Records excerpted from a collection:
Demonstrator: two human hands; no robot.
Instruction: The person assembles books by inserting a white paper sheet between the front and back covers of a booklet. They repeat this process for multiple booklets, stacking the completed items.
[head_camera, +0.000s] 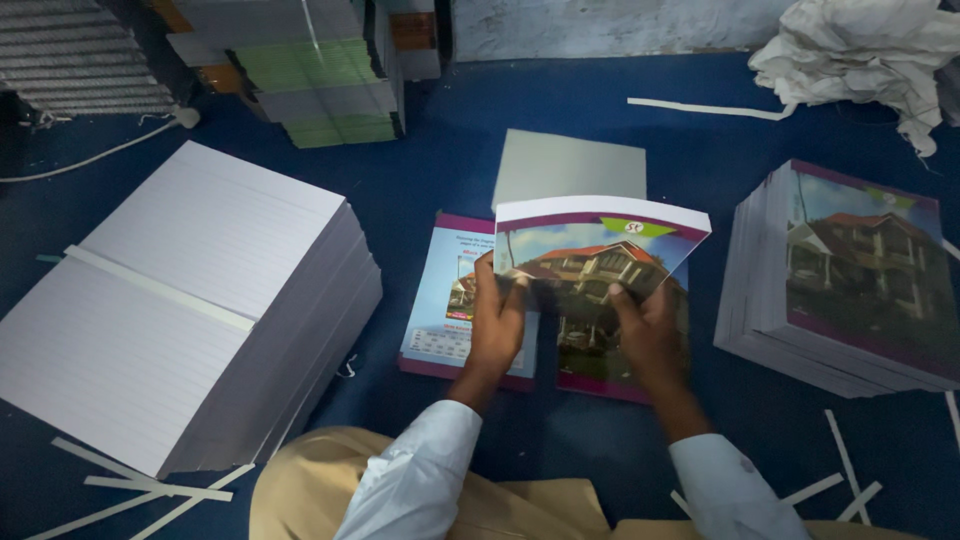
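Both hands, left hand (497, 318), right hand (648, 325), grip folded booklet cover (600, 240) between them.

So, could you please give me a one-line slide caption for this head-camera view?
Both hands, left hand and right hand, hold a house-cover notebook over an open cover sheet on blue floor.

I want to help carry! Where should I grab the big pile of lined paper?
Probably from below: the lined paper stack is thick, loose sheets lying flat on the blue floor. Slide one hand under each long side, from left and right, then lift level.
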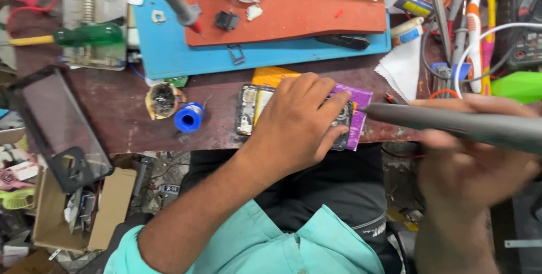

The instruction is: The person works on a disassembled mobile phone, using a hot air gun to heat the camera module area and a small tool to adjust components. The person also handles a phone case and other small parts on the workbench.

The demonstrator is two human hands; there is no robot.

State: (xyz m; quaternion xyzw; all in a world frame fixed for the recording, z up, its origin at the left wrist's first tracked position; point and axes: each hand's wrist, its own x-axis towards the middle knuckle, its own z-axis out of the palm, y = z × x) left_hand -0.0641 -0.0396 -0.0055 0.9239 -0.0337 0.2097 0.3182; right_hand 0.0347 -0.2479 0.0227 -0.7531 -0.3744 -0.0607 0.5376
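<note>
Under my left hand (299,118) lies the opened phone (254,110), back cover off, resting on a purple pad (361,113) at the near edge of the counter (113,110) — my palm and fingers press flat on it, spread wide to hold it down rather than pinching anything. Just right of that grip, my right hand (474,155) is wrapped tight around a grey pen-shaped tool (451,124), its tip pointing at the phone's right end, close to my left fingertips but not yet touching the board, as far as I can tell. I judge this the approach step: the phone is pinned, the tool is coming in. The next move calls for a steady tip on one small spot, with my left fingers kept clear of it. Left of the holding grip sit a blue solder spool (189,117) and a blackened tip cleaner (162,100); beyond it, a blue mat (169,53) with an orange mat (293,8) on top.
</note>
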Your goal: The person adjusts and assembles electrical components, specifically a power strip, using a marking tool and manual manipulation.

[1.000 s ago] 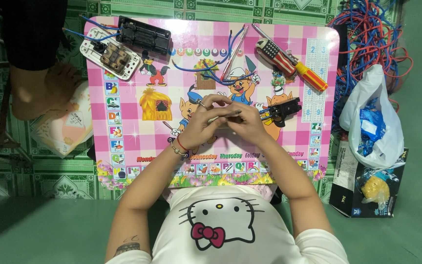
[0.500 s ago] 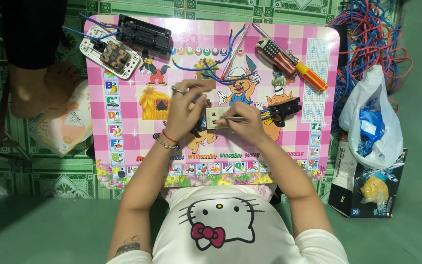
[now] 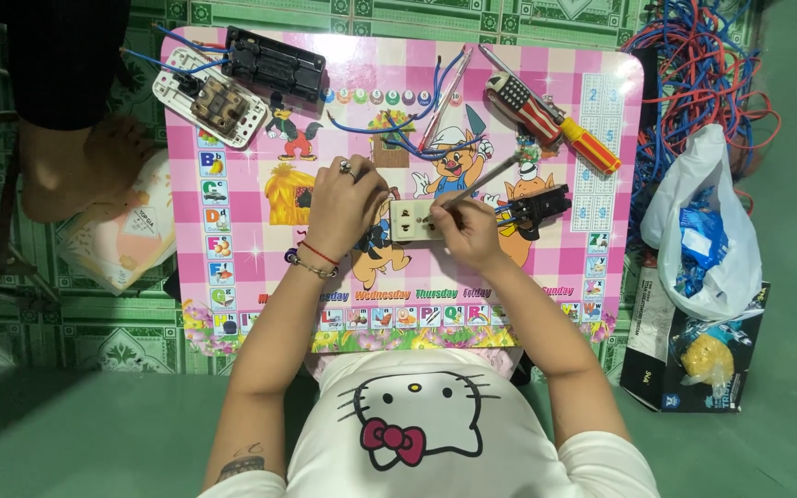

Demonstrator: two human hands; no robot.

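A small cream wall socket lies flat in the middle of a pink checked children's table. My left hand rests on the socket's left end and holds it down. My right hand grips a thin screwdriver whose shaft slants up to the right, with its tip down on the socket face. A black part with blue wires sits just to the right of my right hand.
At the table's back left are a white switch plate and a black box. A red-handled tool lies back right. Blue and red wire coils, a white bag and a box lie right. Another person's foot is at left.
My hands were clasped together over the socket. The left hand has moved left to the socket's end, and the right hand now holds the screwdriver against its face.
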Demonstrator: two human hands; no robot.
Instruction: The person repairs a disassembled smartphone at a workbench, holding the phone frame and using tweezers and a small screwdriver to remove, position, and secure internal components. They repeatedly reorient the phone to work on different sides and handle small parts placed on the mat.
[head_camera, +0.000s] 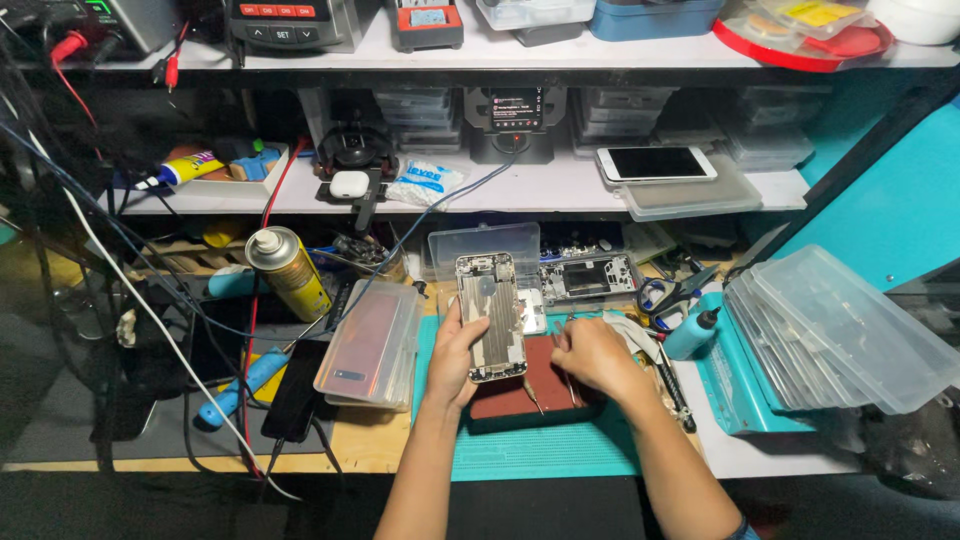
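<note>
The tabletop (380, 455) is crowded, with a green cutting mat (540, 450) at its near edge and a dark red pad (540, 392) lying on the mat. On the right side a stack of clear plastic trays (840, 335) leans across a teal stand. Left of the mat sits a clear box (368, 345) with a pinkish phone inside, and beyond it, toward the back left, a yellow spray can (290, 272) stands tilted.

An opened phone chassis (492, 312), silver and stripped, is over the back edge of the red pad, propped up with its long axis running from the near edge toward the back; its inner side faces up. A second opened phone frame (590, 277) lies crosswise just behind it, beside a clear lidded box (484, 247).

The left hand (455, 355) is curled around the chassis from the left, gripping its lower half. The right hand (592, 357) rests on the red pad just right of the chassis, fingers bent shut on thin metal tweezers (567, 385). Scissors (665, 296) and a small blue bottle (692, 333) lie close to the right.
</note>
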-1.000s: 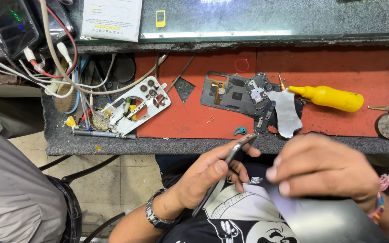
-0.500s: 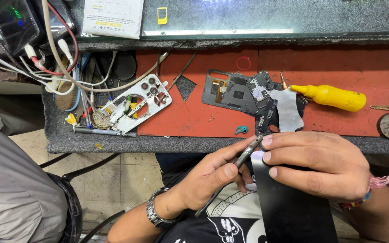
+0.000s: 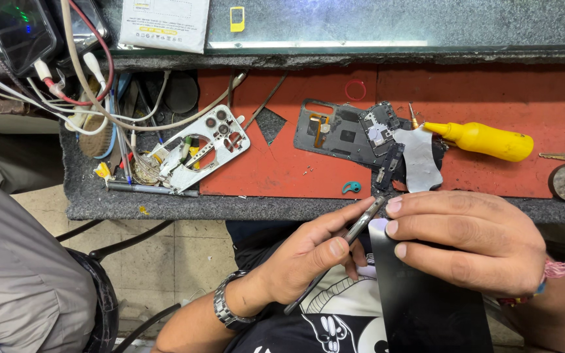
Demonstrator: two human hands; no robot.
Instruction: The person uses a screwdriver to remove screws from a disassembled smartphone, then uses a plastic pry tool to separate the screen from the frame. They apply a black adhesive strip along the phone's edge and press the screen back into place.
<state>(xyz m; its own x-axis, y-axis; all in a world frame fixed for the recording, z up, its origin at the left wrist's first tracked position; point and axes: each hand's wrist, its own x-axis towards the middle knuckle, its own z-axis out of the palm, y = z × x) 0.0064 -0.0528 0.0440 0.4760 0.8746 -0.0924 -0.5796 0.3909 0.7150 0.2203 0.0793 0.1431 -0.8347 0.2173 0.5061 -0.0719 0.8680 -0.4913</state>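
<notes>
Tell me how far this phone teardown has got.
Done: a dark back cover and small boards lie stripped on the red mat. In hand: the left hand holds metal tweezers to the top corner of a black panel, which the right hand steadies. Left: the parts on the mat lie loose, unassembled.

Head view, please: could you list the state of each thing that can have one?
Black phone: held by right hand, back up.
Thin tool: in left hand grip, tip at the phone's top corner.
White phone frame: stripped, lying flat.
Dark phone frame: opened, parts exposed.
Yellow bottle: lying on its side.
</notes>
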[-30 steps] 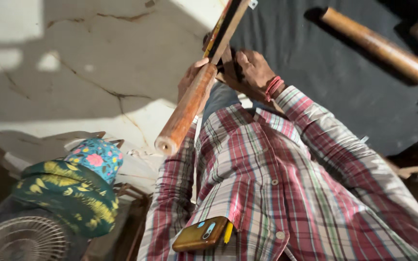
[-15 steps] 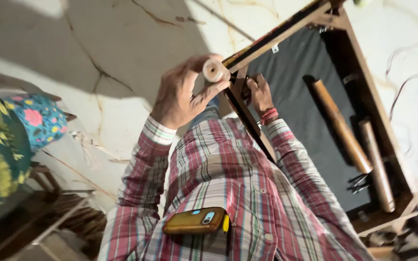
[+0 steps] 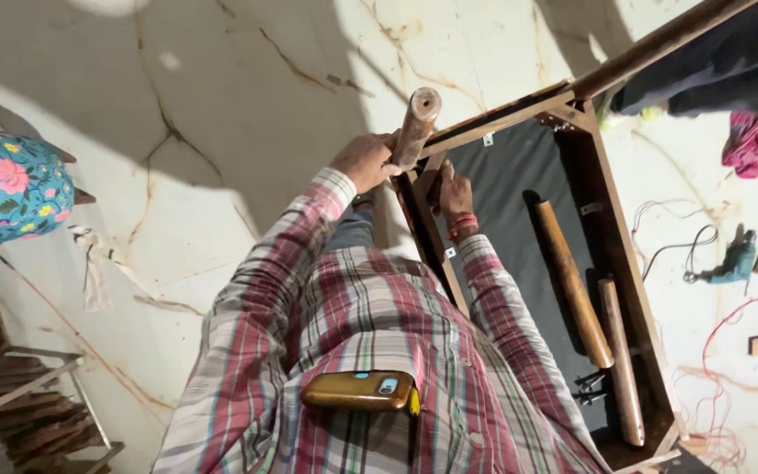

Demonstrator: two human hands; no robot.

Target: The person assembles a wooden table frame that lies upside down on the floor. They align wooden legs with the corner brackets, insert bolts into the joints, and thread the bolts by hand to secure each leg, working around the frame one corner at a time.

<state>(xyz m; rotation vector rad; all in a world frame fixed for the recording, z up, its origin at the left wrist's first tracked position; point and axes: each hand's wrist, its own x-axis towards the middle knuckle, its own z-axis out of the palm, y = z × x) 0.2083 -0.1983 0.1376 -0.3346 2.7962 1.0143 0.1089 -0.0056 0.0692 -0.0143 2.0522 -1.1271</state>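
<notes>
Looking down from the head camera, the left hand is closed around a round turned wooden leg, held upright at the near corner of a dark-brown rectangular wooden frame backed with black cloth. The right hand grips the frame's near rail. Seating it well probably means keeping the leg square to the corner while the right hand braces. Two more round wooden legs lie inside the frame.

Turned wooden leg smooth, matt; frame dark stained wood; floor glossy veined marble.
</notes>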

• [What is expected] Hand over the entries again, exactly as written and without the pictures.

• [The answer]
Demonstrator: two human hands; no robot.
Instruction: The person assembles books by inserting a white paper sheet between the front and back covers of a booklet. They repeat this process for multiple booklets, stacking the completed items.
[head_camera, +0.000s] 
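Both hands, left hand (497, 318), right hand (648, 325), grip folded booklet cover (600, 240) between them.

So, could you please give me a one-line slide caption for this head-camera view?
Both hands, left hand and right hand, hold a house-cover notebook over an open cover sheet on blue floor.

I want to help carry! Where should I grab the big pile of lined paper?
Probably from below: the lined paper stack is thick, loose sheets lying flat on the blue floor. Slide one hand under each long side, from left and right, then lift level.
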
The instruction is: The person works on a disassembled mobile phone, using a hot air gun to heat the camera module area and a small tool to adjust components. The person also handles a phone case and other small parts on the workbench.

The demonstrator is two human hands; there is no robot.

State: (xyz m; quaternion xyzw; all in a world frame fixed for the recording, z up, its origin at the left wrist's first tracked position; point and axes: each hand's wrist, its own x-axis towards the middle knuckle, its own z-axis out of the palm, y = z × x) left_hand -0.0641 -0.0396 -0.0055 0.9239 -0.0337 0.2097 0.3182; right_hand 0.0347 -0.2479 0.0227 -0.7531 -0.3744 -0.0607 0.5376
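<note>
Under my left hand (299,118) lies the opened phone (254,110), back cover off, resting on a purple pad (361,113) at the near edge of the counter (113,110) — my palm and fingers press flat on it, spread wide to hold it down rather than pinching anything. Just right of that grip, my right hand (474,155) is wrapped tight around a grey pen-shaped tool (451,124), its tip pointing at the phone's right end, close to my left fingertips but not yet touching the board, as far as I can tell. I judge this the approach step: the phone is pinned, the tool is coming in. The next move calls for a steady tip on one small spot, with my left fingers kept clear of it. Left of the holding grip sit a blue solder spool (189,117) and a blackened tip cleaner (162,100); beyond it, a blue mat (169,53) with an orange mat (293,8) on top.
</note>
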Your goal: The person adjusts and assembles electrical components, specifically a power strip, using a marking tool and manual manipulation.

[1.000 s ago] 
[0.500 s ago] 
[now] 

Demonstrator: two human hands; no robot.

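A small cream wall socket lies flat in the middle of a pink checked children's table. My left hand rests on the socket's left end and holds it down. My right hand grips a thin screwdriver whose shaft slants up to the right, with its tip down on the socket face. A black part with blue wires sits just to the right of my right hand.
At the table's back left are a white switch plate and a black box. A red-handled tool lies back right. Blue and red wire coils, a white bag and a box lie right. Another person's foot is at left.
My hands were clasped together over the socket. The left hand has moved left to the socket's end, and the right hand now holds the screwdriver against its face.
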Demonstrator: two human hands; no robot.
Instruction: The person repairs a disassembled smartphone at a workbench, holding the phone frame and using tweezers and a small screwdriver to remove, position, and secure internal components. They repeatedly reorient the phone to work on different sides and handle small parts placed on the mat.
[head_camera, +0.000s] 
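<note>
The tabletop (380, 455) is crowded, with a green cutting mat (540, 450) at its near edge and a dark red pad (540, 392) lying on the mat. On the right side a stack of clear plastic trays (840, 335) leans across a teal stand. Left of the mat sits a clear box (368, 345) with a pinkish phone inside, and beyond it, toward the back left, a yellow spray can (290, 272) stands tilted.

An opened phone chassis (492, 312), silver and stripped, is over the back edge of the red pad, propped up with its long axis running from the near edge toward the back; its inner side faces up. A second opened phone frame (590, 277) lies crosswise just behind it, beside a clear lidded box (484, 247).

The left hand (455, 355) is curled around the chassis from the left, gripping its lower half. The right hand (592, 357) rests on the red pad just right of the chassis, fingers bent shut on thin metal tweezers (567, 385). Scissors (665, 296) and a small blue bottle (692, 333) lie close to the right.
</note>
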-1.000s: 
-0.500s: 
+0.000s: 
Demonstrator: two human hands; no robot.
Instruction: The person uses a screwdriver to remove screws from a disassembled smartphone, then uses a plastic pry tool to separate the screen from the frame. They apply a black adhesive strip along the phone's edge and press the screen back into place.
<state>(xyz m; its own x-axis, y-axis; all in a world frame fixed for the recording, z up, its origin at the left wrist's first tracked position; point and axes: each hand's wrist, its own x-axis towards the middle knuckle, its own z-axis out of the palm, y = z × x) 0.0064 -0.0528 0.0440 0.4760 0.8746 -0.0924 -0.5796 0.3909 0.7150 0.2203 0.0793 0.1431 -0.8347 0.2173 0.5061 -0.0719 0.8680 -0.4913</state>
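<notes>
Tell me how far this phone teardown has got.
Done: a dark back cover and small boards lie stripped on the red mat. In hand: the left hand holds metal tweezers to the top corner of a black panel, which the right hand steadies. Left: the parts on the mat lie loose, unassembled.

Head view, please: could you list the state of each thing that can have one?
Black phone: held by right hand, back up.
Thin tool: in left hand grip, tip at the phone's top corner.
White phone frame: stripped, lying flat.
Dark phone frame: opened, parts exposed.
Yellow bottle: lying on its side.
</notes>
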[-30 steps] 
[-15 steps] 
[+0 steps] 

Demonstrator: two human hands; no robot.

Target: The person assembles a wooden table frame that lies upside down on the floor. They align wooden legs with the corner brackets, insert bolts into the joints, and thread the bolts by hand to secure each leg, working around the frame one corner at a time.

<state>(xyz m; rotation vector rad; all in a world frame fixed for the recording, z up, its origin at the left wrist's first tracked position; point and axes: each hand's wrist, its own x-axis towards the middle knuckle, its own z-axis out of the palm, y = z × x) 0.2083 -0.1983 0.1376 -0.3346 2.7962 1.0143 0.1089 -0.0056 0.0692 -0.0143 2.0522 -1.1271</state>
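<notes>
Looking down from the head camera, the left hand is closed around a round turned wooden leg, held upright at the near corner of a dark-brown rectangular wooden frame backed with black cloth. The right hand grips the frame's near rail. Seating it well probably means keeping the leg square to the corner while the right hand braces. Two more round wooden legs lie inside the frame.

Turned wooden leg smooth, matt; frame dark stained wood; floor glossy veined marble.
</notes>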

Nothing else belongs to the answer.